Las cosas ya pintaron mal de verdad cuando me vino a la cabeza Luis XIV. Si uno confunde su permanencia con la salvación del Estado, o bien es que ha perdido la cabeza, o que ya no tiene más recursos para mantenerse que los del absolutismo intransigente. Hay posibilidades intermedias, como la notable pérdida de la noción de la realidad, a la que el corro de aduladores no deja traspasar la última barrera de seguridad, para no incomodar al sublime mandatario o, dicho de otra manera, para no perder cada cual su valioso cacho de poder.
Todo esto llegaba a su culmen en una semana vertiginosa, en la que a deshora uno trataba de estar apenas informado de los grandes trazos de los sucesos de la fluida actualidad. A deshora porque todo trascurría cuando donde uno estaba era de noche, y al despertarme me venía la catarata de información que debía digerir toda de una vez, como cuando alguien tiene la temeridad de ver en una sola tarde la temporada entera de cualquier serie de moda, de la que todo el mundo habla y de la que él no sabe nada.
El tema que preocupaba en esos mismos días por las latitudes que uno frecuentaba no era si el Madrid había o no ganado nada, o si un conocido futbolista bien pagado de sí mismo y eternamente insatisfecho por lo que le pagan, en comparación con otros, seguía con sus inoportunas presiones. Eran los alarmantes resultados de una contienda electoral que acababa de dar paso a las opciones extremas, dejando atrás en la primera vuelta a los candidatos presidenciales más moderados, e incluso objetivamente más prestigiosos, léase Sergio Fajardo, antiguo alcalde que cambió la cara a la mismísima Medellín y luego fue buen gobernador del Departamento entero de Antioquia, o Humberto de la Calle, sabio jurista y buen diplomático, que condujo con prudencia las complejísimas negociaciones de La Habana para llegar a los Acuerdos de Paz, ahora de dudosa implementación.

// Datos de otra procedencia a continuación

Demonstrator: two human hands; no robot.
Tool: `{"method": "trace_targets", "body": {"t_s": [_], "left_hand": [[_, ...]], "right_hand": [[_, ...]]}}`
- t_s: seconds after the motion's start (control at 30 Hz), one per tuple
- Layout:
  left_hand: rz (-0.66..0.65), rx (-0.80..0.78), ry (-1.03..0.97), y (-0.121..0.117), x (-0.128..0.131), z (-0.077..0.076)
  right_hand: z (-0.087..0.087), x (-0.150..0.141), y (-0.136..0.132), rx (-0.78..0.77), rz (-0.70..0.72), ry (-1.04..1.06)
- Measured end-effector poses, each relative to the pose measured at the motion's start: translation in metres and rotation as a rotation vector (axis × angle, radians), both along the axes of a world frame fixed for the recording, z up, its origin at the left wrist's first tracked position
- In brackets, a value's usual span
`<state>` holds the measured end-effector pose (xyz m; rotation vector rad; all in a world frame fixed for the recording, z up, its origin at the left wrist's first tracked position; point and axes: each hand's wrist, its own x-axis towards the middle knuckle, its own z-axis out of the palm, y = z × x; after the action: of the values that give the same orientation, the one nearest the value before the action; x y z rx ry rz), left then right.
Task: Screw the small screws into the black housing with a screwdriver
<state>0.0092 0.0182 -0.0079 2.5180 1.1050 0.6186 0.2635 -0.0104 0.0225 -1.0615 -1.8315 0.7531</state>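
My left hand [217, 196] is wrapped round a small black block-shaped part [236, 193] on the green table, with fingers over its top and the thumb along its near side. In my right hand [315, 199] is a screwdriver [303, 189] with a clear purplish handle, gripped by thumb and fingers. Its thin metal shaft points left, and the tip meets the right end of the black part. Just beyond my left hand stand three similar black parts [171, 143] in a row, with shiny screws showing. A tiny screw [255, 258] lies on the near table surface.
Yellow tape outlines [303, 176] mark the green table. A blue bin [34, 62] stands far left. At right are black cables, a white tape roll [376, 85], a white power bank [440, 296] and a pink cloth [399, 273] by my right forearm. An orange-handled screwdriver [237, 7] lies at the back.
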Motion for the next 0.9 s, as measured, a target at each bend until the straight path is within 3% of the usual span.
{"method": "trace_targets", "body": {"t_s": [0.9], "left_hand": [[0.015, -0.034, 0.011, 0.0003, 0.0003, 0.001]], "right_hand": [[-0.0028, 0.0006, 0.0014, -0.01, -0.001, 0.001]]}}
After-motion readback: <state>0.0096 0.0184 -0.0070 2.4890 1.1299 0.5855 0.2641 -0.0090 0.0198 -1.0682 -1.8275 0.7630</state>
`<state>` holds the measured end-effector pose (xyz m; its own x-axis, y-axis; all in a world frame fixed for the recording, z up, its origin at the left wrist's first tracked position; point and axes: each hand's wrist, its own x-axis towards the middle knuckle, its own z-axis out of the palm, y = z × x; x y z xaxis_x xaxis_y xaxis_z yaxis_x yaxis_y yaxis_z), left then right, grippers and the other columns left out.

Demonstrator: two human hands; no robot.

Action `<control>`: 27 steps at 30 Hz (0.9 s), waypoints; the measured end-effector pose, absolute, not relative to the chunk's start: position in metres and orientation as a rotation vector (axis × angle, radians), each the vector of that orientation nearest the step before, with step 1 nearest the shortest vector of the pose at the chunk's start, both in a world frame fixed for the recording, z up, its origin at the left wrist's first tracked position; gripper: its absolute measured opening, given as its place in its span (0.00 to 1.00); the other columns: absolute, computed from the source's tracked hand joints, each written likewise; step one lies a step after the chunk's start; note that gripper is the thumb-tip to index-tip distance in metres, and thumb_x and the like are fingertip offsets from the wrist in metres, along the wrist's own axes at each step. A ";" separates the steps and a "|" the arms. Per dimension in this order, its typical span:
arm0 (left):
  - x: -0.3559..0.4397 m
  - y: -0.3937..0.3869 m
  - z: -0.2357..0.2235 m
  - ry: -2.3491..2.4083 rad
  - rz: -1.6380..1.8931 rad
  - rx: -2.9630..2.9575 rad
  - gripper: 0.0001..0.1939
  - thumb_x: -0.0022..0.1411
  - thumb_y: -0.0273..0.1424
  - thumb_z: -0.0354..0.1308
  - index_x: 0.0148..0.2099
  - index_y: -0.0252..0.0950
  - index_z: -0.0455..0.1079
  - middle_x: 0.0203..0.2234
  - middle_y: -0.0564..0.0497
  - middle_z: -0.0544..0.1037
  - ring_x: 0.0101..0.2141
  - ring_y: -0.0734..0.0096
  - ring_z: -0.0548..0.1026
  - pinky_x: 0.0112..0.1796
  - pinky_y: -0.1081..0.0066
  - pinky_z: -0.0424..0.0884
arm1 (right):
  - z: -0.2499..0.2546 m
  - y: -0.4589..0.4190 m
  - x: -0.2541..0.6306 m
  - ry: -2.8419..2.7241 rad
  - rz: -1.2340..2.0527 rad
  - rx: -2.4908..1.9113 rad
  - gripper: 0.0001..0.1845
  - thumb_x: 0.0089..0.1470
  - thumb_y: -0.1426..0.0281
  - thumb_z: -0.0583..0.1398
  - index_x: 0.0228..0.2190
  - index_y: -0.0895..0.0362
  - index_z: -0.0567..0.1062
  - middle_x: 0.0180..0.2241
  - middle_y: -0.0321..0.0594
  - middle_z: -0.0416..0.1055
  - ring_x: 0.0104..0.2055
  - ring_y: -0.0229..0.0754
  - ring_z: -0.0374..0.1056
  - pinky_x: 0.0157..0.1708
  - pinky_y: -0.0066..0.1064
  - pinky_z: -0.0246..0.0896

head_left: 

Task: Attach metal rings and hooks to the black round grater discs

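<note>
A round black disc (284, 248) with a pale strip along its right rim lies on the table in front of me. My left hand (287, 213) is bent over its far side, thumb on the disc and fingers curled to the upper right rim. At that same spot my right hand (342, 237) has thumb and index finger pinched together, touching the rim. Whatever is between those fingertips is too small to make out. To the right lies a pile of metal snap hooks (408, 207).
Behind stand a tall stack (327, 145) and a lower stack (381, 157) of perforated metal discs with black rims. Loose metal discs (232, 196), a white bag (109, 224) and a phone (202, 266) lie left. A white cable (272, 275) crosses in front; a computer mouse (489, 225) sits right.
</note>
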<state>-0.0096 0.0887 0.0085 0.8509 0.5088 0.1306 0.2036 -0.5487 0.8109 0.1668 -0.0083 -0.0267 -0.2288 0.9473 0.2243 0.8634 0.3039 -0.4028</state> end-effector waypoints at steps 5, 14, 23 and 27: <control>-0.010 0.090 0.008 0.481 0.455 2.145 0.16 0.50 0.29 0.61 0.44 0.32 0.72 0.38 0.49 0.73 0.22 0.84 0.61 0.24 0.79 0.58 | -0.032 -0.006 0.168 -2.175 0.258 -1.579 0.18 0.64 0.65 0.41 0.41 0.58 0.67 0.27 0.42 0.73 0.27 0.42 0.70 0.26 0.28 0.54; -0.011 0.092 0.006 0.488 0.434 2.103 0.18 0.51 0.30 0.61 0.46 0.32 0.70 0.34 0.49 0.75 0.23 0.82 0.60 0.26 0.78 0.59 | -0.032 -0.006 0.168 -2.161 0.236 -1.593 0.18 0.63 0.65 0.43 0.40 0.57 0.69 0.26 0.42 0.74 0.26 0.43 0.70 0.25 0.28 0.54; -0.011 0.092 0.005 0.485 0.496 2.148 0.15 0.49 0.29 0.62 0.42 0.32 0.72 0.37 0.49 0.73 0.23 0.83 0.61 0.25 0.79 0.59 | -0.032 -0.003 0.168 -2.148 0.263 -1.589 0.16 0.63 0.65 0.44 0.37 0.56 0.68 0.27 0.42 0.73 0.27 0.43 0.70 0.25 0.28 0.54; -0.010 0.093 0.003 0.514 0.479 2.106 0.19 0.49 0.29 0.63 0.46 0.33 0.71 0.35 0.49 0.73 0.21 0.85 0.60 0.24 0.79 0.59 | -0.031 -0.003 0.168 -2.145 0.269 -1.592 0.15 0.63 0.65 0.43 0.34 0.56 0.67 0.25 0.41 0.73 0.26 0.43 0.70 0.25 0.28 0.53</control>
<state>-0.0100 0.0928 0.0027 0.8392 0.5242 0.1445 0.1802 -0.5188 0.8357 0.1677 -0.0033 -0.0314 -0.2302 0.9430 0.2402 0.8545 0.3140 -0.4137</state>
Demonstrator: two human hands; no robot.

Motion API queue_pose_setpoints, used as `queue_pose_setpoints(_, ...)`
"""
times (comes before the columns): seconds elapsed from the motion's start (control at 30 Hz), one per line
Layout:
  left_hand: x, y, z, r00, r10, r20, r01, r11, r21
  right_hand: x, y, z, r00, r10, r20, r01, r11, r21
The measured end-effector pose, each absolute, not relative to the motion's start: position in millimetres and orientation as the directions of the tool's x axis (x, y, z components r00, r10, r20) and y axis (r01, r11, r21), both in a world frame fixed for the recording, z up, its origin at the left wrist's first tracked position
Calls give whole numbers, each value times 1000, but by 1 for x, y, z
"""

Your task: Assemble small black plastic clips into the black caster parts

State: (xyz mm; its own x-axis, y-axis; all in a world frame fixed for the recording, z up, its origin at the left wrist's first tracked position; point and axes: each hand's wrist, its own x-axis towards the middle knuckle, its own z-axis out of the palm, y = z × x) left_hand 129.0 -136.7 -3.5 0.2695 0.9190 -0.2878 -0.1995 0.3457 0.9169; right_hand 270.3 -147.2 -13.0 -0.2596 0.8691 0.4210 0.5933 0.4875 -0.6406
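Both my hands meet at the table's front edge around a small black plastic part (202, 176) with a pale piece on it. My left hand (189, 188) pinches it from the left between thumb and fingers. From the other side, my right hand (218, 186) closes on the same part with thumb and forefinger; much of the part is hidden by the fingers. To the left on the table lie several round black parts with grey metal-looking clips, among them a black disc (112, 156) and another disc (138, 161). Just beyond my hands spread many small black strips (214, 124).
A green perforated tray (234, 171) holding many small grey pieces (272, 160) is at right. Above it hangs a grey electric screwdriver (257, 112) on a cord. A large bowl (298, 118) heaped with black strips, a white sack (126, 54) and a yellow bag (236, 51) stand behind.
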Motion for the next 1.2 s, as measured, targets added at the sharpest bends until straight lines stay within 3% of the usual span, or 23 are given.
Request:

En efecto, desde la frontera colombo-venezolana, en la que no pueden por menos que preocupar numerosos asuntos graves, predominaba la perniciosa perspectiva de si votar en segunda vuelta a alguno de los extremos o propiciar el inútil triunfo del voto en blanco. Mientras tanto, al despertarnos, fluía del teléfono celular una cascada de acontecimientos peninsulares que convertía en viejo de inmediato cualquier comentario medio sensato sobre lo que aún pudiera ocurrir en el paso siguiente.
Así fue como, con larga perspectiva física, uno se enteró casi a la vez de que el Presidente del Gobierno no iba a dimitir, de que algún grupo pedía elecciones anticipadas -o sea interesadas-, de que un atrevido y menospreciado político extraparlamentario había iniciado una aparente carrera de mociones de censura, de que rápidamente se convocó a los diputados para discutir la primera para no dar tiempo al tiempo, de que el susodicho Presidente fue sustituido largo rato por un bolso y de que se habían acomodado los astros ?con la inestimable ayuda egocéntrica de quienes se creían los dueños de la finca- y, de que por ello, salvo el descolocado partido que continuaba pidiendo elecciones, los demás se habían unido a la contra haciendo triunfar lo impensable.
También se quedaron atrás mis respuestas explicativas a los desconcertados amigos colombianos que, por un momento, dejaron de hablar de Duque y de Petro, de Petro y de Duque, y del voto en blanco, para pedir aclaraciones sobre lo que había ocurrido como un soplo. Y atrás se quedaron porque, aunque no se nos haya olvidado la complicada inestabilidad parlamentaria, todavía estamos admirados, tirios y troyanos, de los equilibrios en los nombramientos que conforman el nuevo gobierno, un gobierno en apariencia sólido.
Pero es verdad que desde mi regreso está lloviendo, el cielo sigue gris, y no aparece ni la primavera; como para esperar el verano. ¿Será que se han concertado las fuerzas de la naturaleza para ilustrar la debilidad política? ¿O será que están de luto todas en tanto el partido de quienes creían que el Estado era de ellos manifieste algunos visos de sincera regeneración?